Alla conferenza stampa di presentazione sono intervenuti il presidente Fai Marco Magnifico, la direttrice della rappresentanza a Milano della Commissione europea Claudia Colla, il direttore generale del Fai Davide Usai, il direttore Rai distribuzione Stefano Coletta e la vice direttrice generale Fai per gli affari culturali Daniela Bruno.

“Un’iniziativa, quella del Fai – ha detto Magnifico – che dura da 32 anni e dà vita e senso all’articolo 118 della costituzione, quello che invita stato, regione e comuni a favorire l’autonoma attività dei cittadini per iniziative di interesse generale”.

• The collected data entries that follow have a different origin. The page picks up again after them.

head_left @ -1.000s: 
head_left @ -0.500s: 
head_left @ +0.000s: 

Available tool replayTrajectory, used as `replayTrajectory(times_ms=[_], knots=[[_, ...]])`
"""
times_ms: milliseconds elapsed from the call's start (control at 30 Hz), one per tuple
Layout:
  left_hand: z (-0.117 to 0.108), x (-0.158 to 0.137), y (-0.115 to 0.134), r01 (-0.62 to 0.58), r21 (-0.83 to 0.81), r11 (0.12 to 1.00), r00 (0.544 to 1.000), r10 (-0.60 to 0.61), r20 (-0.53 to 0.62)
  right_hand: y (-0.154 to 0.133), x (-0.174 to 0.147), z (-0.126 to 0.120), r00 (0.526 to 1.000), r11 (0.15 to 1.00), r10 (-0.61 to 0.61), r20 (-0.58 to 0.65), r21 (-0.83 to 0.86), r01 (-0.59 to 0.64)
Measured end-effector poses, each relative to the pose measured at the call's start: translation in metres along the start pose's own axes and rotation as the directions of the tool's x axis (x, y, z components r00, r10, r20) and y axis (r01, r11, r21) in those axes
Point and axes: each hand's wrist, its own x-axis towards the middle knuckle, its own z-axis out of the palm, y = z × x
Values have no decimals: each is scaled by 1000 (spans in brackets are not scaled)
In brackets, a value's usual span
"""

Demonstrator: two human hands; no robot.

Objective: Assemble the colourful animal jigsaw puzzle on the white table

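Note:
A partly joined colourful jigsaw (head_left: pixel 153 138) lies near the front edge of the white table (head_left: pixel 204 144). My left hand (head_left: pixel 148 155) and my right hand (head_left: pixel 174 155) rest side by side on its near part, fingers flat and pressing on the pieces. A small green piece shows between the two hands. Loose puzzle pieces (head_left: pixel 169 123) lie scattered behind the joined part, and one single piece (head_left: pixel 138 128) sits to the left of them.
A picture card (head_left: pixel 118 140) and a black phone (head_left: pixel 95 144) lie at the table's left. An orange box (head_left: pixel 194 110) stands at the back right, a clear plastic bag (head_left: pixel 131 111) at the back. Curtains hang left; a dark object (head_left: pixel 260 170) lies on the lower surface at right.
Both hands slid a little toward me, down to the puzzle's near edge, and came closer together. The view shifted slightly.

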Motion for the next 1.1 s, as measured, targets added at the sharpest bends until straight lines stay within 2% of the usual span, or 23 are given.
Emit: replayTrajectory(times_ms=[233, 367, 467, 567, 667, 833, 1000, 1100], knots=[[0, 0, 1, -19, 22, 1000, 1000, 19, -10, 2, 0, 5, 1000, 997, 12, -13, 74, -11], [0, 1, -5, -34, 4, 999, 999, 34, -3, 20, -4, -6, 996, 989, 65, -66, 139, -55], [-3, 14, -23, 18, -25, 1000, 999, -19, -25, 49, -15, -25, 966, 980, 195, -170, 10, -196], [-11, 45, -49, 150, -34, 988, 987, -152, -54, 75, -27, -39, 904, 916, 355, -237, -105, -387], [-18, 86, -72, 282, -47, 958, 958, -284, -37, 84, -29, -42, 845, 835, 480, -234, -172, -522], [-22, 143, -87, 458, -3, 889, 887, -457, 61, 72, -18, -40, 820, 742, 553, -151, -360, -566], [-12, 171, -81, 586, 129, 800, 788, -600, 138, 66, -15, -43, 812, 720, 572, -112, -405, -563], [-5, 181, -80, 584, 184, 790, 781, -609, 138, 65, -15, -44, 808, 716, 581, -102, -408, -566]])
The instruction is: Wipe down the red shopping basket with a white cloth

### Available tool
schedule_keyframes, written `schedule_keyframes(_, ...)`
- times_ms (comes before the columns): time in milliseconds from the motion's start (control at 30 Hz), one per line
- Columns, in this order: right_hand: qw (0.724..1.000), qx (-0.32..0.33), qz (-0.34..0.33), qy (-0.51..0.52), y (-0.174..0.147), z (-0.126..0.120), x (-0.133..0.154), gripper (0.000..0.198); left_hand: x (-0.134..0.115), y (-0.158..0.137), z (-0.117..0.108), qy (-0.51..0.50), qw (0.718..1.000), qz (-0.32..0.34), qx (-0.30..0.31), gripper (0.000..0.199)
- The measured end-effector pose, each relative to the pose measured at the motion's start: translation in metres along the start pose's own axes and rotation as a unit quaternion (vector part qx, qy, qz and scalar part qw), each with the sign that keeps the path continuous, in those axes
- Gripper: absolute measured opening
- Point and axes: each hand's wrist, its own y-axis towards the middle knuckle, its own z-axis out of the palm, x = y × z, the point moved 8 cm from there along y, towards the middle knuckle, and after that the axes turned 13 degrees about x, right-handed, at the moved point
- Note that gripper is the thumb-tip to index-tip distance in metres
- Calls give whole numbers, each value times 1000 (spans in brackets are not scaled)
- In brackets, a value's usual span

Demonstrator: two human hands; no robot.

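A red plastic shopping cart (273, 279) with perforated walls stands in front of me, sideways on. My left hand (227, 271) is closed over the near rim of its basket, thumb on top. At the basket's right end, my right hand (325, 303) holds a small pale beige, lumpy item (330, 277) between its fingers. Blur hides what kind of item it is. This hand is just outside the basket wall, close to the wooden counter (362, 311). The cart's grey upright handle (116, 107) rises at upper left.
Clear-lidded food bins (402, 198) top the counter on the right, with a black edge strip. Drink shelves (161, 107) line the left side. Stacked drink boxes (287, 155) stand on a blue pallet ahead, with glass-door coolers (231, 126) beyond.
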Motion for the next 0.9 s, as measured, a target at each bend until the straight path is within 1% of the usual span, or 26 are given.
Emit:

“Il Fai – ha spiegato Usai – ha assunto ormai una dimensione particolarmente significativa. Abbiamo 320mila iscritti che ci sostengono, 72 beni e 8,6 milioni di metri quadrati di beni paesaggistici tutelati”.

“C’è bisogno – ha invece sottolineato Coletta – che attraverso l’arte venga consegnata una memoria. Questa collaborazione con il Fai rafforza un’aspirazione identitaria rivolta alle persone che hanno bisogno di ripensarsi e riconoscersi attraverso queste meravigliose bellezze”.